Because the images are not wanted, restate every line below word for word without them.

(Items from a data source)
+ + + + +
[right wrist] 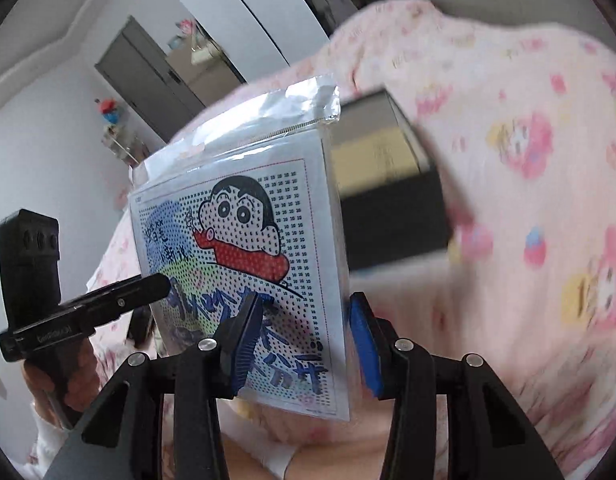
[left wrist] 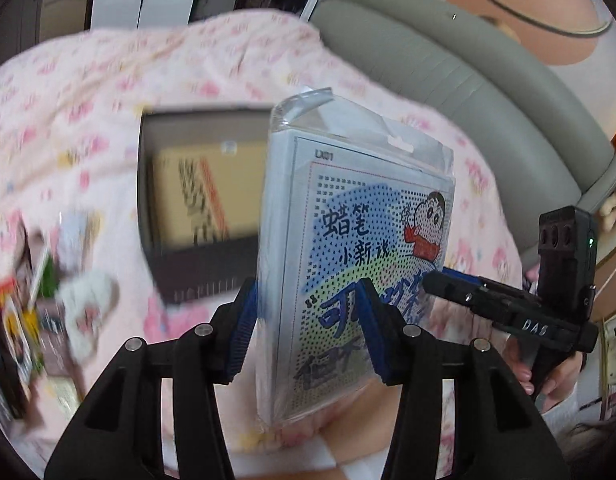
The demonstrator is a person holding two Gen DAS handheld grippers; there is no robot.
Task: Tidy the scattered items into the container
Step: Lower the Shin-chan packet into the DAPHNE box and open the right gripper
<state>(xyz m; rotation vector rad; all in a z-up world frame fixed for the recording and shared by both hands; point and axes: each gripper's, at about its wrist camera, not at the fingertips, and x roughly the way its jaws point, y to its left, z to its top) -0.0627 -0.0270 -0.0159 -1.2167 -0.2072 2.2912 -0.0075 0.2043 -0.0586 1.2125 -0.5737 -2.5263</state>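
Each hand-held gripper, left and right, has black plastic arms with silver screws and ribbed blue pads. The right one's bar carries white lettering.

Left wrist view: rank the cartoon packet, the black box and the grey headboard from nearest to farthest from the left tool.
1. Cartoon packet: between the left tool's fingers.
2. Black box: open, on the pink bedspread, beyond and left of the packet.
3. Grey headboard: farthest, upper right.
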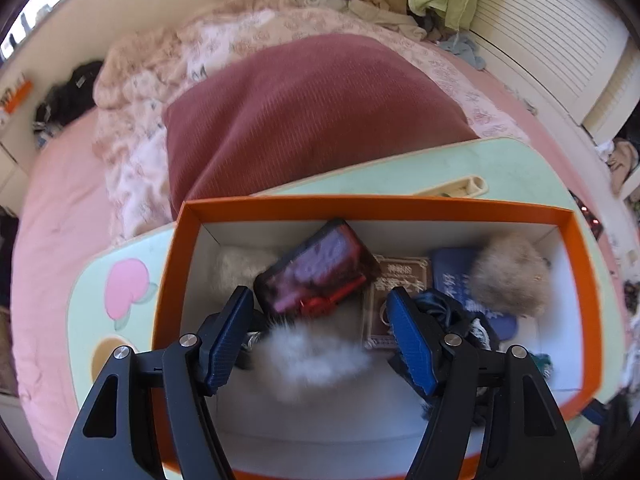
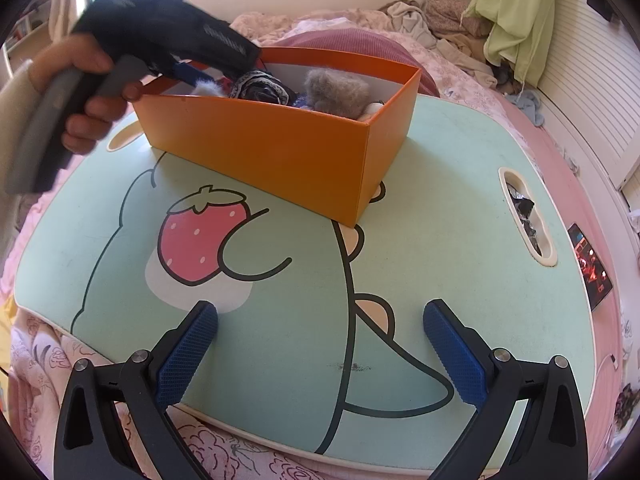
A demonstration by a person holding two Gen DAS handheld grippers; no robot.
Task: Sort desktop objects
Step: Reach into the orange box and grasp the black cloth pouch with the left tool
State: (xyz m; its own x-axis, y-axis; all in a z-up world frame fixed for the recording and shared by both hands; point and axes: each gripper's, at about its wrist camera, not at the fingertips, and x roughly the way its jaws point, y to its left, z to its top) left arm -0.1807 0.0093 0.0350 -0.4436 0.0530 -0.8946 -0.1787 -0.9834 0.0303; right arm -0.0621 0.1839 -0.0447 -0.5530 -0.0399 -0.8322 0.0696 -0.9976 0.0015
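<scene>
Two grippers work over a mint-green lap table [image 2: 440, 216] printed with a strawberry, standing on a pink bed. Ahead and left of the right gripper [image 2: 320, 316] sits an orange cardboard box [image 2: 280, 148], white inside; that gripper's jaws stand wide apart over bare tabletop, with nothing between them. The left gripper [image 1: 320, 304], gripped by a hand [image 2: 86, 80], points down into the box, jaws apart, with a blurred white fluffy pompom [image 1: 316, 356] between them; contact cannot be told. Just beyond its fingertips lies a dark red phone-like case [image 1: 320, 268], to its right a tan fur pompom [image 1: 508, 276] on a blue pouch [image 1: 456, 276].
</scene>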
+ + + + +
▶ _Written answer_
[right wrist] 
[left wrist] 
The demonstrator is a person holding two Gen DAS handheld grippers; there is no robot.
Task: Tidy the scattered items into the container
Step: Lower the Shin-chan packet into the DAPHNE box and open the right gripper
<state>(xyz m; rotation vector rad; all in a z-up world frame fixed for the recording and shared by both hands; point and axes: each gripper's, at about its wrist camera, not at the fingertips, and x roughly the way its jaws point, y to its left, z to its top) -0.0627 -0.0270 -0.0159 -1.2167 -0.2072 2.2912 -0.0075 0.2043 -0.0586 1.2125 -0.5737 -2.5263</state>
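Each hand-held gripper, left and right, has black plastic arms with silver screws and ribbed blue pads. The right one's bar carries white lettering.

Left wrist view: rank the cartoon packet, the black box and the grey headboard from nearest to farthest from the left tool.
1. Cartoon packet: between the left tool's fingers.
2. Black box: open, on the pink bedspread, beyond and left of the packet.
3. Grey headboard: farthest, upper right.
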A demonstration by a person holding two Gen DAS handheld grippers; no robot.
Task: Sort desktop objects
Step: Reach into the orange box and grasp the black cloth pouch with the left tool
State: (xyz m; its own x-axis, y-axis; all in a z-up world frame fixed for the recording and shared by both hands; point and axes: each gripper's, at about its wrist camera, not at the fingertips, and x roughly the way its jaws point, y to its left, z to its top) left arm -0.1807 0.0093 0.0350 -0.4436 0.0530 -0.8946 -0.1787 -0.9834 0.0303; right arm -0.0621 0.1839 -0.0447 -0.5530 -0.0399 -0.8322 0.0696 -0.9976 0.0015
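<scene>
Two grippers work over a mint-green lap table [image 2: 440, 216] printed with a strawberry, standing on a pink bed. Ahead and left of the right gripper [image 2: 320, 316] sits an orange cardboard box [image 2: 280, 148], white inside; that gripper's jaws stand wide apart over bare tabletop, with nothing between them. The left gripper [image 1: 320, 304], gripped by a hand [image 2: 86, 80], points down into the box, jaws apart, with a blurred white fluffy pompom [image 1: 316, 356] between them; contact cannot be told. Just beyond its fingertips lies a dark red phone-like case [image 1: 320, 268], to its right a tan fur pompom [image 1: 508, 276] on a blue pouch [image 1: 456, 276].
</scene>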

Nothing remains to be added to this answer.